Over the past year I've run some successful experiments using action stars, and am planning a few more of them. But, I've also had the lingering question whether there are any more of these "visual pronouns" out there...

And I think I've found one.

Another common piece of visual morphology is the "smoke-veiled fight" (alternative names welcomed), where a big puff of smoke is shown with arms and legs sticking out, to stand for a fight occurring, which can also take up a whole panel:



Some interesting contrasts can be made between the smoke-veiled fight (SVF) and action stars. First off, SVF panels are much more restricted; they can only appear for fights, whereas action stars can go on almost any Peak panel.

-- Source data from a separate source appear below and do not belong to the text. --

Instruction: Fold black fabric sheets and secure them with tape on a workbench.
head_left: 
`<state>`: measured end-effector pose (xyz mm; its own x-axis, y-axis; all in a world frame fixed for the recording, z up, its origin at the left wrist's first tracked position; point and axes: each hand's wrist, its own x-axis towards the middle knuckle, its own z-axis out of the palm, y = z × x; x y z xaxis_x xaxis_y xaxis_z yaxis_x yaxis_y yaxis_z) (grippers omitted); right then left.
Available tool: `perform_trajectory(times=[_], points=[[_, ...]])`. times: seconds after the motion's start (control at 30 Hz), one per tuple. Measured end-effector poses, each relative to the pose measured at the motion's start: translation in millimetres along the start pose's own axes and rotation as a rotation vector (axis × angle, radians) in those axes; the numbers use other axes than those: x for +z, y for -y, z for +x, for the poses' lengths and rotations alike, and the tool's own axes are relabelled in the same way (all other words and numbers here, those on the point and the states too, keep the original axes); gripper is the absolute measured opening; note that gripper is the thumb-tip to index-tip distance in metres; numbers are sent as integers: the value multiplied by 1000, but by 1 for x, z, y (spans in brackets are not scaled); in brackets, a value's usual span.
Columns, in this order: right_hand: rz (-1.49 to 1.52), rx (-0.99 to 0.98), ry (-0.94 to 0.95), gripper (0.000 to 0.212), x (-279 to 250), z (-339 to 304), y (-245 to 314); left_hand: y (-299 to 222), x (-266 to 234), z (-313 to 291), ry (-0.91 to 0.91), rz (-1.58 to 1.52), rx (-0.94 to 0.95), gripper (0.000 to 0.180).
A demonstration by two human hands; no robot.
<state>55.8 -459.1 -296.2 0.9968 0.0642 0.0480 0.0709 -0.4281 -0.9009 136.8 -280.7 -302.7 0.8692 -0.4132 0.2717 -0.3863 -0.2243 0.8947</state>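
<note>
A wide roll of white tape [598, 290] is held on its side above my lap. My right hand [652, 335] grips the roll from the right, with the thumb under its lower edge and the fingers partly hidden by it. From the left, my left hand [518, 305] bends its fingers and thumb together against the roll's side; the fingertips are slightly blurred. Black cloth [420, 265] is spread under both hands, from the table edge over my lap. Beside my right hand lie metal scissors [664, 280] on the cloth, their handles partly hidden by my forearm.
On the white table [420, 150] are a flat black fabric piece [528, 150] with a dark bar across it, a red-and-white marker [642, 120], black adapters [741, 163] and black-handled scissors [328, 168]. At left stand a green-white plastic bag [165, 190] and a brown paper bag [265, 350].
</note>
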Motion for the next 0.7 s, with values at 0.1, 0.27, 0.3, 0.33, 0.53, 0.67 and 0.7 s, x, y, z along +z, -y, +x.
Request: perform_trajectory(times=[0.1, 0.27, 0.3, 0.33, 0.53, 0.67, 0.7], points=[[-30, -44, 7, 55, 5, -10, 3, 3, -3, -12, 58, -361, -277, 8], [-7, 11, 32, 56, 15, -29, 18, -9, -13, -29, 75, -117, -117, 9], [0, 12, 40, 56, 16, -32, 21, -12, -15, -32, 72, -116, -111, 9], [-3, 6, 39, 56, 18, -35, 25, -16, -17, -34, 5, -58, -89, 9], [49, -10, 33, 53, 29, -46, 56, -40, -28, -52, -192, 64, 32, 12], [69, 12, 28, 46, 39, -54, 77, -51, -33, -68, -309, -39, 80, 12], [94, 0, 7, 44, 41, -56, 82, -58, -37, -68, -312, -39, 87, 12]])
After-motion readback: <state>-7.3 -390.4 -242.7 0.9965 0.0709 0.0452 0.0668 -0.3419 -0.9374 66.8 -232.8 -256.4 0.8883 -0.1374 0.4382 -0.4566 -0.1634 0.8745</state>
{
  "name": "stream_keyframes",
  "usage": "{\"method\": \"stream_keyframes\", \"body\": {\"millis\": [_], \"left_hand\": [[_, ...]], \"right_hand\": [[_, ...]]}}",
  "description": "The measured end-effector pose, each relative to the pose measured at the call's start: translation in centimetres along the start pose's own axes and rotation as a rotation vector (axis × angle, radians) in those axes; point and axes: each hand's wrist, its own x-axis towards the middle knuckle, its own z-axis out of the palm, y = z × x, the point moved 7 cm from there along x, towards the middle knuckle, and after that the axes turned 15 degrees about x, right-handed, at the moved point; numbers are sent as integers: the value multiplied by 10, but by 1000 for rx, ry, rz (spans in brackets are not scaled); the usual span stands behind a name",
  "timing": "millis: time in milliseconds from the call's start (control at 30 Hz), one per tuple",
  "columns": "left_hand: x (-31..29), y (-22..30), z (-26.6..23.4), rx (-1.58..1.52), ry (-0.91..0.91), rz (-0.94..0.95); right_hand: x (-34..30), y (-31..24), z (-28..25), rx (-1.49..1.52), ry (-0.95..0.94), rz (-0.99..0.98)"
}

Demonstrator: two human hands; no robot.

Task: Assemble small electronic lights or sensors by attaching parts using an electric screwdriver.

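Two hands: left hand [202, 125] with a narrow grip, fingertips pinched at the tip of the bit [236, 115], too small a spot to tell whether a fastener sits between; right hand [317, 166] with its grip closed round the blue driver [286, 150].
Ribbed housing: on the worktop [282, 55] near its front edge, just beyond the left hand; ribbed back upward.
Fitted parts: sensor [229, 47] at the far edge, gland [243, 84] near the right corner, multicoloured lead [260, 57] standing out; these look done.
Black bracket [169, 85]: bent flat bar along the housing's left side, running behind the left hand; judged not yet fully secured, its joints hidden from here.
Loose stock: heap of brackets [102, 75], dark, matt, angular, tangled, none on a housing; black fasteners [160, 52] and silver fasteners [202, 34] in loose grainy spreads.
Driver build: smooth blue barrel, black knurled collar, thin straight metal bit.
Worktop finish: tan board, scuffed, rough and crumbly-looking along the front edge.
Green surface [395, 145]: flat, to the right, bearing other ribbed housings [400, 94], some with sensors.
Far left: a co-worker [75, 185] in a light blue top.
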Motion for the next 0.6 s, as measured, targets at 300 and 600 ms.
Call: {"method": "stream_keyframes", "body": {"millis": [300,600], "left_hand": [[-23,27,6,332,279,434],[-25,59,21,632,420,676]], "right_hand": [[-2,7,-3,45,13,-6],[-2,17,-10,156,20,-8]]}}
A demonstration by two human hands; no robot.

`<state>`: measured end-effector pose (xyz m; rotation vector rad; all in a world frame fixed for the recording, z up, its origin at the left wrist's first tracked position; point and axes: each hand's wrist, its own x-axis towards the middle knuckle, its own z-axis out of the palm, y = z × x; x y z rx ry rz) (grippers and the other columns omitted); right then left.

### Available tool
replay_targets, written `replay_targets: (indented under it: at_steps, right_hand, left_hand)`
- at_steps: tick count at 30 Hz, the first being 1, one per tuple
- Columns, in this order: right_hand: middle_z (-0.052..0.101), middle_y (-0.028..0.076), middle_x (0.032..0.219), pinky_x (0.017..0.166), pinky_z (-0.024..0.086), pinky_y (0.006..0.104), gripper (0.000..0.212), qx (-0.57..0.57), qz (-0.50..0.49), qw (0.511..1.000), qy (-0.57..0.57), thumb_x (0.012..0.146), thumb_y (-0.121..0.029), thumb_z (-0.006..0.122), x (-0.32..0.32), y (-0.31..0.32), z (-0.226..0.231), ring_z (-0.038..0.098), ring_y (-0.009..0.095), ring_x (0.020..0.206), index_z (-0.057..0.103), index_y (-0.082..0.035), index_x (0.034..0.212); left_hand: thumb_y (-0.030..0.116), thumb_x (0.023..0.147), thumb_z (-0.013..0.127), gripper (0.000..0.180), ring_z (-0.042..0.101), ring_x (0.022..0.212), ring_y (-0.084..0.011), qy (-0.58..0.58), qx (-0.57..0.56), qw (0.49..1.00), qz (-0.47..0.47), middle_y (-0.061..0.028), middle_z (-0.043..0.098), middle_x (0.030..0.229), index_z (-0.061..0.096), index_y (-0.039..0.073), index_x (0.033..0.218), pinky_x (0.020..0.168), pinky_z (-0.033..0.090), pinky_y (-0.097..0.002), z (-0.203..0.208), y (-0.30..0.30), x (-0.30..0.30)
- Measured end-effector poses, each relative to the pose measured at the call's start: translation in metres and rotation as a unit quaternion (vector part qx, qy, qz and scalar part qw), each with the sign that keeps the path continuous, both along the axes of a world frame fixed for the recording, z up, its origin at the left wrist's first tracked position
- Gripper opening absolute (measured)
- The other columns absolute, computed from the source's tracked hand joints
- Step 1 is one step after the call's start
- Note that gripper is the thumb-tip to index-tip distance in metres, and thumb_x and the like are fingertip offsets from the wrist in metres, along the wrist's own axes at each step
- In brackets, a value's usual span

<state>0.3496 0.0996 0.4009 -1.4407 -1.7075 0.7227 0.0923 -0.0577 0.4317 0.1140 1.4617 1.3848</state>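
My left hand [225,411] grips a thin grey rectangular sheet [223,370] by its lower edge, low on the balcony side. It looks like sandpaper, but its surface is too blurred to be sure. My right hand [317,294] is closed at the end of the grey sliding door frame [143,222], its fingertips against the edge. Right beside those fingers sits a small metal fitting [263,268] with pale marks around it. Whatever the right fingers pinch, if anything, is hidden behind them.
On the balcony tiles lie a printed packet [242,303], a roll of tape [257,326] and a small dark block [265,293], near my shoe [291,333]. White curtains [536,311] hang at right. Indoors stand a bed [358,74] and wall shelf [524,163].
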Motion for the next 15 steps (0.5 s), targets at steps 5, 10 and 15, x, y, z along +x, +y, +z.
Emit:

We might write this out this difference in meaning formally as:

Action Stars: [Event: X]
SVF: [Event: FIGHT(A,B,...n)]

This basically says that an action star carries the unspecified meaning that an Event "X" occurs, but SVF panels show an Event of "Fighting", consisting of at least characters A and B up to "n".

Also of interest is that while both depict "events", the nature of those events is intrinsically different. Action stars show a single event, while SVF panels show a duration. Notice, you can't glean the sense of duration from an action star, nor can you interpret the SVF as a single event. But, the difference is there — even though in neither one can you actually see what events are "actually" happening!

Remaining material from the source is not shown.